= Exercise =
Counting only lines that contain "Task", how many are there in the records below? Give the figure alone.

= Stored data =
=== Section Start ===

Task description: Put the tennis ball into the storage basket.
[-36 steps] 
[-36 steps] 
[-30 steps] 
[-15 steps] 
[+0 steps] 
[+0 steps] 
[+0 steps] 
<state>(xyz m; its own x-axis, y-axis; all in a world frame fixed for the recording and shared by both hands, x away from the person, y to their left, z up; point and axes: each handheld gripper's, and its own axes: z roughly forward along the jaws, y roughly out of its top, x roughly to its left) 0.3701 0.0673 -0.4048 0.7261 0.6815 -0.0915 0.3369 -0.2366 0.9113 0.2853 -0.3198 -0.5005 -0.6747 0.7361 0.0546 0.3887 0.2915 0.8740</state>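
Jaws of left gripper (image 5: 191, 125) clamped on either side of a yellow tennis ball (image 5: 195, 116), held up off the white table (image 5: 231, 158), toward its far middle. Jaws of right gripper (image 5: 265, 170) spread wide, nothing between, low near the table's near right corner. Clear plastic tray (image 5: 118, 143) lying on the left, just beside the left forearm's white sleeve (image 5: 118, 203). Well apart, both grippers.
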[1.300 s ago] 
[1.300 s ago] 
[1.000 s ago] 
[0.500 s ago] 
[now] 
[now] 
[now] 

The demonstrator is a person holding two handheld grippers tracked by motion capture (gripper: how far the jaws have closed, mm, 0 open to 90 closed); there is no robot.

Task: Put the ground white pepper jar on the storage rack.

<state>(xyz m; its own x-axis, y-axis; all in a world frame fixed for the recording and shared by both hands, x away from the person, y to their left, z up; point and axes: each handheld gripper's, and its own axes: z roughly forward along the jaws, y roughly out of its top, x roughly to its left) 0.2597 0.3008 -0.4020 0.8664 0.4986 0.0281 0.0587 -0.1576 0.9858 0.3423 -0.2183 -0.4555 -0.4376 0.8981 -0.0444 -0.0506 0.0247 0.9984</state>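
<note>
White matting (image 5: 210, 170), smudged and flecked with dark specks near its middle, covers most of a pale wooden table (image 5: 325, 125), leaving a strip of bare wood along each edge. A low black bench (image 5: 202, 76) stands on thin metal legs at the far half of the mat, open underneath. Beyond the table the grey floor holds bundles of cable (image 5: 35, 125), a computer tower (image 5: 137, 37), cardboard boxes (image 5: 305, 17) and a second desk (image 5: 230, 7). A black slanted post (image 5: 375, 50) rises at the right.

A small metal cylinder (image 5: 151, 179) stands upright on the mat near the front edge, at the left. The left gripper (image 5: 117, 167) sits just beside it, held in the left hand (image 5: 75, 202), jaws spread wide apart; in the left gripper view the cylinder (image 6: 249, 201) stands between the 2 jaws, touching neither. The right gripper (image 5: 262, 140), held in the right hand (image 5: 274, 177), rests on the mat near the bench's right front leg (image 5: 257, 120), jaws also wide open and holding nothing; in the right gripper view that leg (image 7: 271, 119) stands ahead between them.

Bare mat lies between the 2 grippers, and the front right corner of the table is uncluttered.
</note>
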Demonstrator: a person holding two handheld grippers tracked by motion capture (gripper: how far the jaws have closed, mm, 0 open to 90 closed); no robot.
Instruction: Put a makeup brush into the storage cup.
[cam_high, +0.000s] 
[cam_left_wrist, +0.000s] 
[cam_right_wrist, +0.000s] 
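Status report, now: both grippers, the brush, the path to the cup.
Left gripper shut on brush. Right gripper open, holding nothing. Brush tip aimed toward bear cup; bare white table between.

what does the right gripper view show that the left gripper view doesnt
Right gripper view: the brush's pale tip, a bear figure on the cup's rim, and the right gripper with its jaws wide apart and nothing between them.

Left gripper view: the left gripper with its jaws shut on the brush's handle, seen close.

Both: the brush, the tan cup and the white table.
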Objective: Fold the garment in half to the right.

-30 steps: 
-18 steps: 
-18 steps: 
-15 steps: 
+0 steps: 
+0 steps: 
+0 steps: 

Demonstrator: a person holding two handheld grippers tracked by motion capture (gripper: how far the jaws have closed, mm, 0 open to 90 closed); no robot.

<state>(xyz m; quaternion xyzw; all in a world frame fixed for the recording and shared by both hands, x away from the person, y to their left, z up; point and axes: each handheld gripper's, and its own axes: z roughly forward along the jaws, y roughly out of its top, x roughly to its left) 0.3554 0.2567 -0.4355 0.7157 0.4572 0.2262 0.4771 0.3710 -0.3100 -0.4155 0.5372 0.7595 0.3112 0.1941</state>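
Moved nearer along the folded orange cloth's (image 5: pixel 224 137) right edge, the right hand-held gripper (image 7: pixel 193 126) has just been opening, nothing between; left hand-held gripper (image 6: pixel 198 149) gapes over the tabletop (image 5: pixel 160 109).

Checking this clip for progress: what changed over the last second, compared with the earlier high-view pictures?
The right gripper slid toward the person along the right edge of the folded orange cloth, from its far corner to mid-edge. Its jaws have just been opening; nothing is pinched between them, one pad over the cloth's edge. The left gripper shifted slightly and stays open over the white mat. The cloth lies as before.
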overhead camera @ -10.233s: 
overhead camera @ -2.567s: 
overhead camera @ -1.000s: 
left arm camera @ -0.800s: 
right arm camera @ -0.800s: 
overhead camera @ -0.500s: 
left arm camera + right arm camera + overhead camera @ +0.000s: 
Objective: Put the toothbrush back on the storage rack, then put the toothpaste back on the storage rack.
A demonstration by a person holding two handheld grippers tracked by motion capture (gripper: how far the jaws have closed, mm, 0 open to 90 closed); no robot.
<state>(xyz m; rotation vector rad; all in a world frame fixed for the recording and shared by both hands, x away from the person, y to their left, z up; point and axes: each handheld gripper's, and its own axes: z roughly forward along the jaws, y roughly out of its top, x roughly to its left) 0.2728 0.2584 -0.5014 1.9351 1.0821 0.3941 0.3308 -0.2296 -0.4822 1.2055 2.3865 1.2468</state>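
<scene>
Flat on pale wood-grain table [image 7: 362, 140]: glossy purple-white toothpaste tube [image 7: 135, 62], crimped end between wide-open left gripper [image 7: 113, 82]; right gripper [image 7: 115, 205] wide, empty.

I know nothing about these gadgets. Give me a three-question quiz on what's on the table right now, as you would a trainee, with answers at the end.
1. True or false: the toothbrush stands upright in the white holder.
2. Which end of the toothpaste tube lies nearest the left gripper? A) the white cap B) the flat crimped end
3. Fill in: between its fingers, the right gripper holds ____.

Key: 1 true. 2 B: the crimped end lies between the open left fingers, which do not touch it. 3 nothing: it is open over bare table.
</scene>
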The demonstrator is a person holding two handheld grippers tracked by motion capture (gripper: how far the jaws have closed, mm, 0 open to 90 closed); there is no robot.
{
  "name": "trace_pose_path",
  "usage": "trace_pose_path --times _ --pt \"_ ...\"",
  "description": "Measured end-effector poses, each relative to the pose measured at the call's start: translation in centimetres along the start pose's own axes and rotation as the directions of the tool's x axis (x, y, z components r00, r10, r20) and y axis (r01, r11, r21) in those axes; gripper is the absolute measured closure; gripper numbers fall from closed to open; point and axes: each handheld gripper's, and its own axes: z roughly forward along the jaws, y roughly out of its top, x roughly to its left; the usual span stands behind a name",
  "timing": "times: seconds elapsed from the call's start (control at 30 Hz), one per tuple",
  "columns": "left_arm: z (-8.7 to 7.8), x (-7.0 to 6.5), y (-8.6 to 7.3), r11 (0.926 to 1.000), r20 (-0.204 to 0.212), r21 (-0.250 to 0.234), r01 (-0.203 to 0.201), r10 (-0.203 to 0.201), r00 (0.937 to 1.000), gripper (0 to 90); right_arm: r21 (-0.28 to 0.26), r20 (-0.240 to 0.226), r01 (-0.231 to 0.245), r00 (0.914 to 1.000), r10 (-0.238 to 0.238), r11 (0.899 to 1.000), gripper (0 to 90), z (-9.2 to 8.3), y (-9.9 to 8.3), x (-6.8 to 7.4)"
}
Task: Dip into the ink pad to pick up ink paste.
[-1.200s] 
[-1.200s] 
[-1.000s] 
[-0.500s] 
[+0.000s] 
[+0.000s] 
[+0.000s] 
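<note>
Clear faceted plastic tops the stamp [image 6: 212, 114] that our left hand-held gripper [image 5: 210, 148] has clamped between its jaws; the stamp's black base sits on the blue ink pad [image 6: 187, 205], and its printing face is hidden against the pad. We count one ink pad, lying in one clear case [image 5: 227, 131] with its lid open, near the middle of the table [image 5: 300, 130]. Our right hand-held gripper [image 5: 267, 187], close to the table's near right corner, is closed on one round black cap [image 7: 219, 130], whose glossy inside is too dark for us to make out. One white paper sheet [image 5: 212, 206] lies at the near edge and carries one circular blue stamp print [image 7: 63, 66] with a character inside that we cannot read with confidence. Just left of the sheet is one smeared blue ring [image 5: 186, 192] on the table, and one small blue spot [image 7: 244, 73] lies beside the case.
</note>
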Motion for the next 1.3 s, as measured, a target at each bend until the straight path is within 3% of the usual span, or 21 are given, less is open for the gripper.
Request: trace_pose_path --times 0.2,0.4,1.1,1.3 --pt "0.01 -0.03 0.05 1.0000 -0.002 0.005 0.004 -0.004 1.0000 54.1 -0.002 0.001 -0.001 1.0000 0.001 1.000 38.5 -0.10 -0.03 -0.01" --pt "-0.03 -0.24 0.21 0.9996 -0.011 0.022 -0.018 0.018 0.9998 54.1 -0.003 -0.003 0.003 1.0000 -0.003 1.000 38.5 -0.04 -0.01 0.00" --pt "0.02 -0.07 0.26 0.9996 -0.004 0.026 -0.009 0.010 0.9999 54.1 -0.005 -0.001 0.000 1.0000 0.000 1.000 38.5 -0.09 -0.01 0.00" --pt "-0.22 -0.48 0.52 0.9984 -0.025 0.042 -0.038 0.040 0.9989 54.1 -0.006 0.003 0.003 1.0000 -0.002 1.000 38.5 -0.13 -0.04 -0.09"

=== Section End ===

= Written answer =
3